How can we break that self-reinforcing cycle?
So far my frustration has made me understand that majority rule doen't help as it's game of divide and rule plays into their hands. It's why 20 years ago I moved on to Sociocracy and now on to the far more scaleable Systemic Consensus for governance. As a collective value base, at least for now, I can live with ECG (economy for the common good). Nicky Case's evolution of trust makes it clear that globalization and urbanization creates the ideal setting for exploitation and that we should aim for far more tight knitted social fabrics. (repeated interactions, a precondition for trust) It's why I think we are seeing a rise in the number of intentional communities. Most transactions here are moneyless, or, if used, it remains mostly within the community, slowing draining the external grip over them.
But will that cut it?
Are smaller communities able to concentrate resources on a scale that capitalism or other isme's can?

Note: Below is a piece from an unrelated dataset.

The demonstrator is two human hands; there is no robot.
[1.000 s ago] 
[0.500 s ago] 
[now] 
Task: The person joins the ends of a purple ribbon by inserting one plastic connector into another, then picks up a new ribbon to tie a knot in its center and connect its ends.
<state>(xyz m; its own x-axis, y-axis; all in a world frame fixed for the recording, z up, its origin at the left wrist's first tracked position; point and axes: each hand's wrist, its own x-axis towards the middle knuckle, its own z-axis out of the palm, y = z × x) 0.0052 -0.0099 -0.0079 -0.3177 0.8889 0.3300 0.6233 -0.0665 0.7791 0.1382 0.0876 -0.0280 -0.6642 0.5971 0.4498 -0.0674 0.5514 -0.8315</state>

Is that the isme's main raison d'être? The function they will always full fill in society. The reason they will always dominate and drive the natural process of increasing complexity. Small is beautiful, but could Schumacher perhaps be fundamentally wrong? That big is better....? A natural emergence, the behavior of the sum of the parts, encoded into humanity genome? That having a better life is not it's purpose...
There is something on a human systems level that I'm not yet grasping. Some law of the universe I'm not seeing...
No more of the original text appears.